> _Instructions to follow_:
Nothing is needed except the lines below that run from the one with "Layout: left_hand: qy" through the one with "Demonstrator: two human", repeated exactly.

> _Data in this exercise_:
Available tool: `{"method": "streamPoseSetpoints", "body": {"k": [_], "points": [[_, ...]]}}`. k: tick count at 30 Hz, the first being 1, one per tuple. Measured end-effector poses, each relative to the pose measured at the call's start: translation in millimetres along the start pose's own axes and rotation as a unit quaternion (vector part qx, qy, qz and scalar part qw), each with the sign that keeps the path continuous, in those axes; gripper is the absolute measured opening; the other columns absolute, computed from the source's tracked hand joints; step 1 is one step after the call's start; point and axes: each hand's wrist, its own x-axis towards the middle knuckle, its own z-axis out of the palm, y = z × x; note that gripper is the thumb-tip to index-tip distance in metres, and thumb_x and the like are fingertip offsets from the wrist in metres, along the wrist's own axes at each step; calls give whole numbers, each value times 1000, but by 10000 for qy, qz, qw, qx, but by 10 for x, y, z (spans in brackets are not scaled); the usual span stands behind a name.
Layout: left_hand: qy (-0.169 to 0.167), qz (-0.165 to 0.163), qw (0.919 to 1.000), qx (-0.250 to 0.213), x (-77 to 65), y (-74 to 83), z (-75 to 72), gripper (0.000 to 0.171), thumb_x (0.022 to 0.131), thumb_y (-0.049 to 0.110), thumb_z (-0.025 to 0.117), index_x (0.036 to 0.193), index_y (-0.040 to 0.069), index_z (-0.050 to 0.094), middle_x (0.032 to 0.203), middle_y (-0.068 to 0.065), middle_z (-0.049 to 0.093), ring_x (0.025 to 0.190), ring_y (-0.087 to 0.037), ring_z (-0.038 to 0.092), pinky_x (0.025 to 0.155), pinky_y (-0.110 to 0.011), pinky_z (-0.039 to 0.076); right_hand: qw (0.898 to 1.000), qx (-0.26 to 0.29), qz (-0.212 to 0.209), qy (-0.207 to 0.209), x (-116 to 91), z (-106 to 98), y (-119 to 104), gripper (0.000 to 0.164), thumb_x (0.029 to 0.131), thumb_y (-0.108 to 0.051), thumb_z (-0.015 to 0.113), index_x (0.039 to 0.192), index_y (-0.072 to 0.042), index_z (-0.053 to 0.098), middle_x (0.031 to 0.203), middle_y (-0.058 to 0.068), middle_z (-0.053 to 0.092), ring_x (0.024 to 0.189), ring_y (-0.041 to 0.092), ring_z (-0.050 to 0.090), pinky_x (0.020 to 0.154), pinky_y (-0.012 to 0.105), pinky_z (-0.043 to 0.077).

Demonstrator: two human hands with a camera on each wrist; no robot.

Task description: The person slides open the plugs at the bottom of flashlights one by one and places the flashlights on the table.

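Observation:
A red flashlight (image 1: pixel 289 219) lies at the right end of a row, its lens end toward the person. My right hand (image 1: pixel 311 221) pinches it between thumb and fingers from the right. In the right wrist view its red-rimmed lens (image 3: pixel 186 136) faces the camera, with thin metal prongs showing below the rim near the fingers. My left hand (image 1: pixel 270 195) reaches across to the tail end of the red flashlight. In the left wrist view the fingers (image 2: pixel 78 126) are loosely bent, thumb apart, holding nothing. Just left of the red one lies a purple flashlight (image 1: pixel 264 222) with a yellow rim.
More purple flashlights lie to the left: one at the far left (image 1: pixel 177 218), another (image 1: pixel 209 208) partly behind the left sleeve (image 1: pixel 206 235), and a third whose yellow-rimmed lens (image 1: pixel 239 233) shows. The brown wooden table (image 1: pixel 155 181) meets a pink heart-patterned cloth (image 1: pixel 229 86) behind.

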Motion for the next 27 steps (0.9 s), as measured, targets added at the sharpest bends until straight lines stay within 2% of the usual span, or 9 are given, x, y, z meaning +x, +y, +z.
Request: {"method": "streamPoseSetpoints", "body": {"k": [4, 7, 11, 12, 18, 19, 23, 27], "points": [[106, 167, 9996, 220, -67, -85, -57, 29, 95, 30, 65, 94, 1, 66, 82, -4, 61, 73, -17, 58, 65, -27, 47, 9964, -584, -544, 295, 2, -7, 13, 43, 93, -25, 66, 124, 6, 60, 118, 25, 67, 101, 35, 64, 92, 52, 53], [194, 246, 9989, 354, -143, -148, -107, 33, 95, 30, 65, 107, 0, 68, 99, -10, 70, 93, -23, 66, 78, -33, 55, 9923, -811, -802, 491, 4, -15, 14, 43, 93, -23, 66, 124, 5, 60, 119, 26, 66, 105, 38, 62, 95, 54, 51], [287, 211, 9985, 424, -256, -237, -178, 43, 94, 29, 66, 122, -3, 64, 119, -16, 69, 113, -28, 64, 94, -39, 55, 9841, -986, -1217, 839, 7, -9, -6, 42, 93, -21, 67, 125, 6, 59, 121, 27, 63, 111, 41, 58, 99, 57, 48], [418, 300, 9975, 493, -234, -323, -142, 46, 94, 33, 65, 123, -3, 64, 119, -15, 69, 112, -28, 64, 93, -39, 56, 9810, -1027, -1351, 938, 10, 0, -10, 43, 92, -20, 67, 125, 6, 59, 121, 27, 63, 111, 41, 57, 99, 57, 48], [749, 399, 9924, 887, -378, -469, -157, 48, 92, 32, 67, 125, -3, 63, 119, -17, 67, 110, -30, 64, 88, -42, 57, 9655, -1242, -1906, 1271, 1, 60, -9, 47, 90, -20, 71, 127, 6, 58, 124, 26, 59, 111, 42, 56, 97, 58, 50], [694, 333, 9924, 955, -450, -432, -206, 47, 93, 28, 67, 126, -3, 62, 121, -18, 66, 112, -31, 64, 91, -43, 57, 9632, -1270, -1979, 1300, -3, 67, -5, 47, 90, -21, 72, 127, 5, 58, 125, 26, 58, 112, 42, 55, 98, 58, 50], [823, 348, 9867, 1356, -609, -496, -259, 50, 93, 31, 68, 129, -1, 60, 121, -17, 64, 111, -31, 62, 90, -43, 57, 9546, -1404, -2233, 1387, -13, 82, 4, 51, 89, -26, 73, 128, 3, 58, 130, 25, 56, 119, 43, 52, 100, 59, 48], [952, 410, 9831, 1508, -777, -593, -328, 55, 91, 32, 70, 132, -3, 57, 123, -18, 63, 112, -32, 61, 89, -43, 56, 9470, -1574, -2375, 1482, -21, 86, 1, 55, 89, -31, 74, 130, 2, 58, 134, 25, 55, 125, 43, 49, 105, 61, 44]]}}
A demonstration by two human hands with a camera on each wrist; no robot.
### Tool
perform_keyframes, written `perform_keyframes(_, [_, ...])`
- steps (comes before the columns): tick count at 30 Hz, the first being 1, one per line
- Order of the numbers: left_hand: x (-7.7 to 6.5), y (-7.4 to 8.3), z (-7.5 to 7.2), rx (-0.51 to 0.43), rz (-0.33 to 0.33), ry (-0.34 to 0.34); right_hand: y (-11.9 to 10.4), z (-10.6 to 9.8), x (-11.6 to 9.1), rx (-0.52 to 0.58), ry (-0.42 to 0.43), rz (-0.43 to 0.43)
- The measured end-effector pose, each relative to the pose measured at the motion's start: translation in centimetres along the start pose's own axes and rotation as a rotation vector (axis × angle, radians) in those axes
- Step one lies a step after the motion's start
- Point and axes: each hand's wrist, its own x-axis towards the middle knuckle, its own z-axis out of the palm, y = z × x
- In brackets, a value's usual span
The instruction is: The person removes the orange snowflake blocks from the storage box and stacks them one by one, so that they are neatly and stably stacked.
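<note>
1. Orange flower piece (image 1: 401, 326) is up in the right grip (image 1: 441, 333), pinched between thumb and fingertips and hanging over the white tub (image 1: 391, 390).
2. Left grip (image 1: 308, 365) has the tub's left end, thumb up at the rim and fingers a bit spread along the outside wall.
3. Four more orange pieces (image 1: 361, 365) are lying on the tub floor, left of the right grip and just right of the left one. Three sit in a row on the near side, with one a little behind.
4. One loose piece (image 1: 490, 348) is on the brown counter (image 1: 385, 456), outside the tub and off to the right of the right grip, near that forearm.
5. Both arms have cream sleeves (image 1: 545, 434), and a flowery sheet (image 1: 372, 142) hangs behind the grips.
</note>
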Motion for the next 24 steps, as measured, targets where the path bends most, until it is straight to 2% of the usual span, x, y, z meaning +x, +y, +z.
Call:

> _Your solution_:
Layout: left_hand: qy (-0.169 to 0.167), qz (-0.165 to 0.163), qw (0.919 to 1.000), qx (-0.250 to 0.213), x (-77 to 65), y (-74 to 83), z (-75 to 72), gripper (0.000 to 0.171), thumb_x (0.022 to 0.131), thumb_y (-0.049 to 0.110), thumb_z (-0.025 to 0.117), index_x (0.036 to 0.193), index_y (-0.040 to 0.069), index_z (-0.050 to 0.094), middle_x (0.032 to 0.203), middle_y (-0.068 to 0.065), middle_z (-0.049 to 0.093), ring_x (0.025 to 0.190), ring_y (-0.087 to 0.037), ring_z (-0.038 to 0.092), pinky_x (0.025 to 0.155), pinky_y (-0.110 to 0.011), pinky_z (-0.039 to 0.076); right_hand: qw (0.898 to 1.000), qx (-0.26 to 0.29), qz (-0.212 to 0.209), qy (-0.207 to 0.209), x (-116 to 91), z (-106 to 98), y (-119 to 104), gripper (0.000 to 0.164), thumb_x (0.029 to 0.131), thumb_y (-0.108 to 0.051), thumb_z (-0.015 to 0.113), index_x (0.039 to 0.192), index_y (-0.072 to 0.042), index_z (-0.053 to 0.098), middle_x (0.031 to 0.203), middle_y (-0.058 to 0.068), middle_z (-0.053 to 0.092), ring_x (0.024 to 0.189), ring_y (-0.041 to 0.092), ring_z (-0.050 to 0.090), pinky_x (0.020 to 0.154), pinky_y (-0.012 to 0.105), pinky_z (-0.043 to 0.077).

Demonstrator: two human hands with a camera on each wrist; no robot.

Nothing further is needed for the answer.